## TASK
Give, as a bare number, the count of lines below that contain "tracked".

START EXCERPTED RECORDS

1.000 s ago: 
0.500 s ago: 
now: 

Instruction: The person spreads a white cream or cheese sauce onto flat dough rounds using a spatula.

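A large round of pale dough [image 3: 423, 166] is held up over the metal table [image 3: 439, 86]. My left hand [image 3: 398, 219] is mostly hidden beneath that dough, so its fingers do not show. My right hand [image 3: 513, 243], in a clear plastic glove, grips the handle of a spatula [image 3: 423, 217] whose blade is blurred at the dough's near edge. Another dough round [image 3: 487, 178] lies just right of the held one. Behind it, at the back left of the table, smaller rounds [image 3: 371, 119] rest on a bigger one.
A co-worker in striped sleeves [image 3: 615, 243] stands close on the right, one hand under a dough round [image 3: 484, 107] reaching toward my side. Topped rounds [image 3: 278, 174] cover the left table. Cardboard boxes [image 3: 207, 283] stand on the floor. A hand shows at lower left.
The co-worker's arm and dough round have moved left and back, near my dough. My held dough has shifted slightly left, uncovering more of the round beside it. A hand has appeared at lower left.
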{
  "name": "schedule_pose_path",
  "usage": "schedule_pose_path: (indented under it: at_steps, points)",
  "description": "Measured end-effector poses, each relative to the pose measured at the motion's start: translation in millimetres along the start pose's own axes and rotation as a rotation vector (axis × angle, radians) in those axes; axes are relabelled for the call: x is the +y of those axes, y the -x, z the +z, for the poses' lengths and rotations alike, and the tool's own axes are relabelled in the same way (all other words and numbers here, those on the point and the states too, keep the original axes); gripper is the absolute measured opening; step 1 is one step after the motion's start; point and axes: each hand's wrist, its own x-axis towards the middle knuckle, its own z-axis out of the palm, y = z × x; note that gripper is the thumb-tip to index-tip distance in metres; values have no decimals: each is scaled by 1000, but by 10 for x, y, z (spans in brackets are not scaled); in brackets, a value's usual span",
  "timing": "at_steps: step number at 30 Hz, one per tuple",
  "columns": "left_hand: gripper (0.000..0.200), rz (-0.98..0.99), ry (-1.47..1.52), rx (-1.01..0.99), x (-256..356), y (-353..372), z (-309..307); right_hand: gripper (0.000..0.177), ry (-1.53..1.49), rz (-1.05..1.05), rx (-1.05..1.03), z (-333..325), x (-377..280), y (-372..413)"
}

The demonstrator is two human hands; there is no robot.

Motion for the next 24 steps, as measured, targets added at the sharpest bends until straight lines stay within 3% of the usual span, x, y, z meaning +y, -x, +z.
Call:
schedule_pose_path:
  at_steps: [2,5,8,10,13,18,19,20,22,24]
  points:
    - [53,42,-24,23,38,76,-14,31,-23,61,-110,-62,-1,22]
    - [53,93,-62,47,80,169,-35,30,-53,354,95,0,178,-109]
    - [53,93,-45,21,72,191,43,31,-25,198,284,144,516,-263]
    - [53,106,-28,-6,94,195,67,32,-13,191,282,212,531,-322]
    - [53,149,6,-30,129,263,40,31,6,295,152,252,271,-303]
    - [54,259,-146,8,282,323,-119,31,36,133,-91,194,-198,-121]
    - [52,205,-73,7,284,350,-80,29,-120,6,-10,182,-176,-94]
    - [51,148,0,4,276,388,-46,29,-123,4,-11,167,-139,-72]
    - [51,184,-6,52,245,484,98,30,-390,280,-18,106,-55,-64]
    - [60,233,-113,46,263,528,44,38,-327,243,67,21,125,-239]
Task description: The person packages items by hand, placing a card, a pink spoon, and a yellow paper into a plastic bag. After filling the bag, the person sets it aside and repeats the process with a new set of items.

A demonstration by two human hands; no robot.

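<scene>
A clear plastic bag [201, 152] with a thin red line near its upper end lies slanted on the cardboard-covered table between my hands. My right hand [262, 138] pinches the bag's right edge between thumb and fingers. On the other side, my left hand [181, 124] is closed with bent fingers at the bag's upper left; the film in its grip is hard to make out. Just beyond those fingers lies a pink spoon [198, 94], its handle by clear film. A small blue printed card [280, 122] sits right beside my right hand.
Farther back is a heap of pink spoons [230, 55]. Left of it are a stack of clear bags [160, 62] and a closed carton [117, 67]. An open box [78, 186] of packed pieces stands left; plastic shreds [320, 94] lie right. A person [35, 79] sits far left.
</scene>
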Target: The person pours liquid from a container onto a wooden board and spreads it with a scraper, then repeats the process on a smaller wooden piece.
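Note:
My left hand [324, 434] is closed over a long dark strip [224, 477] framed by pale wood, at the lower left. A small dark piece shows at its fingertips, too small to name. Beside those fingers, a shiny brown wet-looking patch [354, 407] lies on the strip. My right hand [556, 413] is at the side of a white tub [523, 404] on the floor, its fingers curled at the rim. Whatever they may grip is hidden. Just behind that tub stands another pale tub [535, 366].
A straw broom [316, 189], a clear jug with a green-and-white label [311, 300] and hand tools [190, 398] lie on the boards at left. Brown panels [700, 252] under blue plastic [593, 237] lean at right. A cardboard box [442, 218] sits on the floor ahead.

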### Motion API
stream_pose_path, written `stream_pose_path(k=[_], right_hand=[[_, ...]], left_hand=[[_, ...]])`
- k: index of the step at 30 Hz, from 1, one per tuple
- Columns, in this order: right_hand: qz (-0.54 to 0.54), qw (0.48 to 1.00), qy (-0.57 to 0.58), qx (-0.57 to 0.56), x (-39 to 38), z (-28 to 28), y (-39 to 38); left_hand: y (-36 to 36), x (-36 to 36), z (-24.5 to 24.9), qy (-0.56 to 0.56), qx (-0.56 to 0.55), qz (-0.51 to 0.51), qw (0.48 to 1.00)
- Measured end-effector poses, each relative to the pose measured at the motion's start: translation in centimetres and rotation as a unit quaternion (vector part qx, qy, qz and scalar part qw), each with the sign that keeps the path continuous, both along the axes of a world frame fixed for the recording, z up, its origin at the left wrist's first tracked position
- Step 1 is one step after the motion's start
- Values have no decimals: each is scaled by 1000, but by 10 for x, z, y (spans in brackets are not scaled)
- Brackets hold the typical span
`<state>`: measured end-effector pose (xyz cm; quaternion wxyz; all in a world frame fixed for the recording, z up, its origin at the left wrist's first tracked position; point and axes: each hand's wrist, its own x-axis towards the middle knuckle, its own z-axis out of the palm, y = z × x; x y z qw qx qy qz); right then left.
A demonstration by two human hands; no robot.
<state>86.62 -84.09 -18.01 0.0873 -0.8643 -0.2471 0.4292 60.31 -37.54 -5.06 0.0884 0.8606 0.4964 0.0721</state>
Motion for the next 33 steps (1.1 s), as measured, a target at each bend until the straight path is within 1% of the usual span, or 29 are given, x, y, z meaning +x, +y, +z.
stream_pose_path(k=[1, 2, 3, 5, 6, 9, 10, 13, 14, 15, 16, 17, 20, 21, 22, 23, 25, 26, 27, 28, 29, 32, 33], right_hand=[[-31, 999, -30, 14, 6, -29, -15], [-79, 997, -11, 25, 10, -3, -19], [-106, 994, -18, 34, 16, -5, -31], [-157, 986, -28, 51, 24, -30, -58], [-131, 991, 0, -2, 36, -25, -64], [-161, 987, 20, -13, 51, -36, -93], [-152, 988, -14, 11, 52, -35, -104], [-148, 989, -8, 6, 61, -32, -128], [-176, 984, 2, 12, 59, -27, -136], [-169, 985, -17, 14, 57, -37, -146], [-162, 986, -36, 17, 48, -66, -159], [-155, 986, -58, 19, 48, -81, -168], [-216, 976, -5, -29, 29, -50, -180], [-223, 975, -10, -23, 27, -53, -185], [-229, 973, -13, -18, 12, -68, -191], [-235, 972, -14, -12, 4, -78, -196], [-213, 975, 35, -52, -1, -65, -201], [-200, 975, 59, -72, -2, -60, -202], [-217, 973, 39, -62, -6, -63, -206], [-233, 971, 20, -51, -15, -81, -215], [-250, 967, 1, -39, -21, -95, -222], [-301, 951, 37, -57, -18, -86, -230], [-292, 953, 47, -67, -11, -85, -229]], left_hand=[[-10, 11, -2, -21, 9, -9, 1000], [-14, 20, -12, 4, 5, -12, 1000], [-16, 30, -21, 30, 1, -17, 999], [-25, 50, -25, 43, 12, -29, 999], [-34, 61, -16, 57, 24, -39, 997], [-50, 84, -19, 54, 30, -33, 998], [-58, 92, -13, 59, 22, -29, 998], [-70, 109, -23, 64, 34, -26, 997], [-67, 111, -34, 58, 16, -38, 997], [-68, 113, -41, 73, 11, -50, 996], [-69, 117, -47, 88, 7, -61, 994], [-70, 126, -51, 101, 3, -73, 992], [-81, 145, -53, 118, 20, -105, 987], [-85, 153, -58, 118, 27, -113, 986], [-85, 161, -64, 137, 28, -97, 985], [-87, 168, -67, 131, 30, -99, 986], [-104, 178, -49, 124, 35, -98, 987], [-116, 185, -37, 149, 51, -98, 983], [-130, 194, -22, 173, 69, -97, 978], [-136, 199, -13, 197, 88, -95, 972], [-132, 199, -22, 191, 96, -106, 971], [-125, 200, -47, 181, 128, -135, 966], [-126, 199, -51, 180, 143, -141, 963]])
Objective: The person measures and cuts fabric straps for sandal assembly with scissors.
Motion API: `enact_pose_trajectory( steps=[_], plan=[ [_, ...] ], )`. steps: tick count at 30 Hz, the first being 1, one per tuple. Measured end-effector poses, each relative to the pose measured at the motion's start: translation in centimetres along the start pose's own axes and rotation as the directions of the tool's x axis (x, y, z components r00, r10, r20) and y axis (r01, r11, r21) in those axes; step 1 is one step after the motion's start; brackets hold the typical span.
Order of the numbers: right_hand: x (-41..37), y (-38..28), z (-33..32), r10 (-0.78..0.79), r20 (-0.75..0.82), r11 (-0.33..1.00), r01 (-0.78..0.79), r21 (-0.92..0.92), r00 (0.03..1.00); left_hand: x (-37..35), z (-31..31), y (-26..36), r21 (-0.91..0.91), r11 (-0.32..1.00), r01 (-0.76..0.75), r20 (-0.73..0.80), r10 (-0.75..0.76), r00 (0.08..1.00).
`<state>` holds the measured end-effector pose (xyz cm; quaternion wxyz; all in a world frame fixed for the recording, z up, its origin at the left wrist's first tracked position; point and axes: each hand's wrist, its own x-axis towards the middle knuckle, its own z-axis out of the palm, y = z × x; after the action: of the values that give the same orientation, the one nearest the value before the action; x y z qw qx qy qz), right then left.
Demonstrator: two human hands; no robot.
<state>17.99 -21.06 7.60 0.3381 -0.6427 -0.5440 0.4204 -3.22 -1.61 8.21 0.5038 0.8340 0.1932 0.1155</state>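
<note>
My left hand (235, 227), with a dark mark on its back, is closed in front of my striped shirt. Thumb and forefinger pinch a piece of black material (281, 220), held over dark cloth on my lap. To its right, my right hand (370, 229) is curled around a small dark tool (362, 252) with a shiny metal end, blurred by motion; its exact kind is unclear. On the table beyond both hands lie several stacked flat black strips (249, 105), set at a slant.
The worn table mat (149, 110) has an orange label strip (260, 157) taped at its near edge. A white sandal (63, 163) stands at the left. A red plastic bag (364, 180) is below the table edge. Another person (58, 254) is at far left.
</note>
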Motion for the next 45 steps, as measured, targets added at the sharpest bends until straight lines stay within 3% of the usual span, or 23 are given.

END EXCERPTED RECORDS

## RESULT
3